Benyamin Nétanyahou continue de regretter Bachar Al-Assad, un an et demi après que celui-ci a dû fuir Damas vers la Russie. En effet, le dictateur syrien respectait, tout comme son père et prédécesseur, l’accord de cessez-le-feu conclu en 1974 avec Israël au pied du plateau syrien du Golan. Les Assad père et fils se souciaient peu qu’un tel cessez-le-feu ait permis à Israël non seulement d’occuper, mais aussi d’annexer cette partie du territoire syrien. C’est pourquoi Nétanyahou tendait, durant le conflit syrien de 2011 à 2024, à épargner les forces gouvernementales, concentrant ses frappes sur les unités dépêchées en soutien à Assad par l’Iran et ses supplétifs, au premier rang desquels le Hezbollah libanais.

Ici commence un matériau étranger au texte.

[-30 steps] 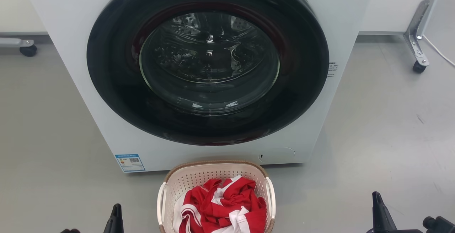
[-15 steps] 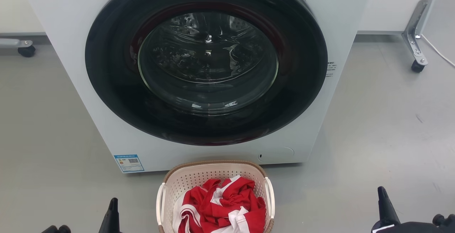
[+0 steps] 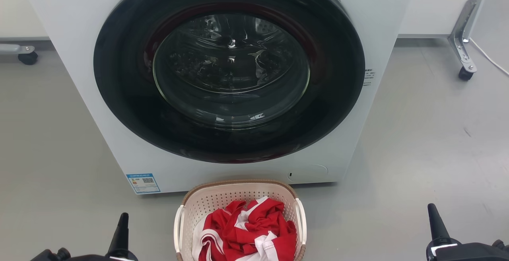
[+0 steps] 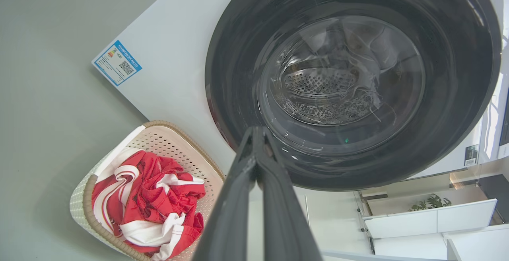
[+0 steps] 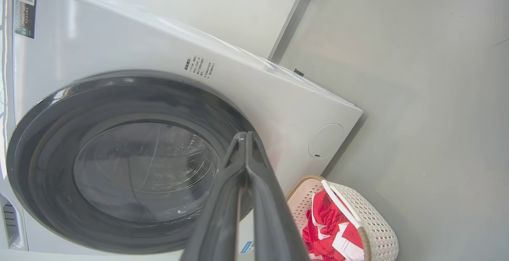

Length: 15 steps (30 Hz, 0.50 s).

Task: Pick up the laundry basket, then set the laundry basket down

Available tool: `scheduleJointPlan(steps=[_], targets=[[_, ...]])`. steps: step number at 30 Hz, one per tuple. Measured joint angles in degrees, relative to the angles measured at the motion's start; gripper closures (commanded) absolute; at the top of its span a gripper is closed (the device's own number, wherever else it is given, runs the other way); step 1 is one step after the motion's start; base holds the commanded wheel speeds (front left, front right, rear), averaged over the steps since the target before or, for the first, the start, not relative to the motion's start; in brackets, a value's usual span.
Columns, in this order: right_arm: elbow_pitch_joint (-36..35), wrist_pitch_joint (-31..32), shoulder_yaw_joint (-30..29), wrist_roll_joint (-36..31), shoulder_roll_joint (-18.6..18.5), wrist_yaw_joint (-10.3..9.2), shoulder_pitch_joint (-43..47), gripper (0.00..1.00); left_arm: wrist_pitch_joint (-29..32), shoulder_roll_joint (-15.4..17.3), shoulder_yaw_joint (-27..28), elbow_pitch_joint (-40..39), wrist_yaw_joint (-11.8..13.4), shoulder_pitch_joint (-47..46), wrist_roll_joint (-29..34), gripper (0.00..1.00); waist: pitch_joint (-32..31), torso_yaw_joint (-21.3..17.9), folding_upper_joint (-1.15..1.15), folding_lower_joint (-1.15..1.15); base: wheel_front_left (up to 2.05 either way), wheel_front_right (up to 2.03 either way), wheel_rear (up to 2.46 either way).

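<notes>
Grey floor (image 3: 417,141) carries white washer (image 3: 228,70), dark round door shut | cream laundry basket (image 3: 222,197), brown-rimmed, sits on floor just before washer, between both hands, touching neither | red-and-white garment (image 3: 250,229) crumpled inside it | left hand (image 3: 124,214) and right hand (image 3: 431,206) each clenched on nothing

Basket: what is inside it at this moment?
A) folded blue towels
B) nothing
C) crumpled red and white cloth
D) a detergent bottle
C: red and white cloth lies bunched inside the basket, which stands in front of the washer.
</notes>
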Motion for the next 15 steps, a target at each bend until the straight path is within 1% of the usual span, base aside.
scheduleJointPlan(steps=[14,15], targets=[[1.9,2.7,-2.7,10.7,0.1,1.77,-2.0,1.00,2.6,-0.3,1.9,1.3,-1.6,-2.5,-10.6,1.00,0.0,-0.2,0.00,0.00,0.00,0.00,0.00],[1.9,2.8,-2.8,11.5,0.1,1.87,-2.2,1.00,2.8,-0.3,2.0,1.5,-2.0,-2.7,-11.3,1.00,0.0,-0.3,0.00,0.00,0.00,0.00,0.00]])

Le premier ministre israélien avait même conclu avec le président russe, Vladimir Poutine, un arrangement facilitant de telles frappes ciblées. En revanche, Nétanyahou se désintéressait de la production et du trafic de captagon qui étaient devenus la principale ressource de la dictature syrienne. Et pour cause, les cargaisons de cette amphétamine n’étaient pas destinées au marché israélien, puisqu’elles transitaient par la Jordanie vers l’Arabie saoudite.
L’alibi druze
Le renversement de Bachar Al-Assad en décembre 2024 aurait dû être célébré en Israël comme une défaite majeure du prétendu « axe de la résistance », ainsi que le régime des ayatollahs appelle ses relais dans la région. Nétanyahou a au contraire préféré lancer une campagne sans précédent de bombardement des forces fidèles au nouveau président, Ahmed Al-Charaa, tout en plaidant avec succès à Washington en faveur du maintien des bases russes en Syrie.